Cela "introduirait une nouvelle complexité et une injustice supplémentaire dans un pays où 30 taxes nouvelles ont été instaurées depuis 2007", estime François Hollande, selon lequel "cette fuite en avant fiscale tient davantage de l'improvisation qu'à une réforme sérieuse de nos prélèvements".
Le candidat investi par le PS, qui prône une vaste réforme fiscale s'il est élu à l'Elysée, juge que l'impôt sur les sociétés doit se rapprocher de ce qu'il est en Allemagne: "c'est d'ailleurs ce que je propose quand je dis qu'il faut moins imposer les PME et détaxer le bénéfice quand il est réinvesti et non redistribué aux actionnaires".
"Un habillage commode pour justifier un quinquennat raté"

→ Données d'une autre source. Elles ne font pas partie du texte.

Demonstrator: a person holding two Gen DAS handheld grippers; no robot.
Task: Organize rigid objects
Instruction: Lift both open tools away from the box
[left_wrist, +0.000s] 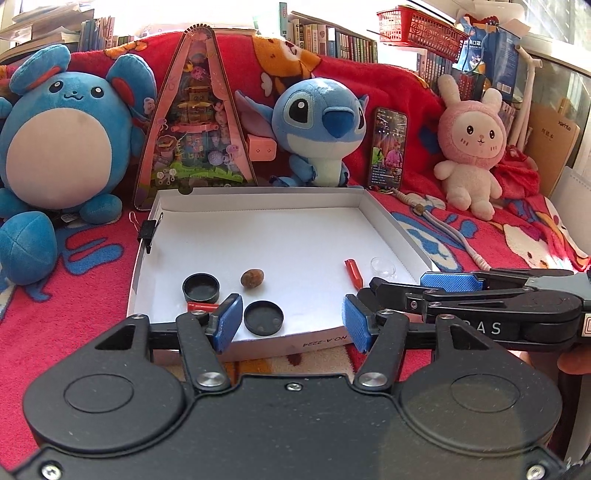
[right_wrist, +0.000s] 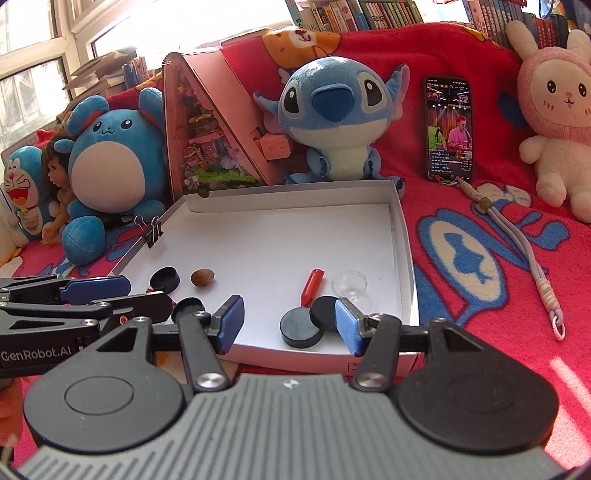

En revanche, ajoute-t-il, "les structures de financement de la protection sociale sont très différentes, comme notre organisation territoriale. Et ce n'est pas la fiscalité qui explique que la France ait 75 milliards de déficit commercial en 2011 et l'Allemagne 150 milliards d'excédents. Ce n'est pas non plus à cause des 35 heures, mais à cause de l'abandon de toute politique industrielle depuis dix ans".
Pour le député de Corrèze, la prestation télévisée du président de la République n'a été "qu'un habillage commode pour justifier un quinquennat raté"."Nicolas Sarkozy ne protège pas les Français. En cinq ans, il les aura rendus plus vulnérables et plus dépendants, du fait de l'endettement public et de la dégradation de notre compétitivité", affirme-il.
"C'est lui qui, en 2007, est allé voir nos partenaires européens pour les avertir qu'il ne respecterait pas les engagements pris par son prédécesseur en matière de réduction des déficits. C'est lui qui a fait 75 milliards de cadeaux fiscaux qui ont dégradé les comptes publics. C'est lui qui a laissé filer 500 milliards d'euros de dette publique sur son quinquennat. Nicolas Sarkozy a peut-être une expérience, mais il n'échappera pas à son bilan", conclut M. Hollande.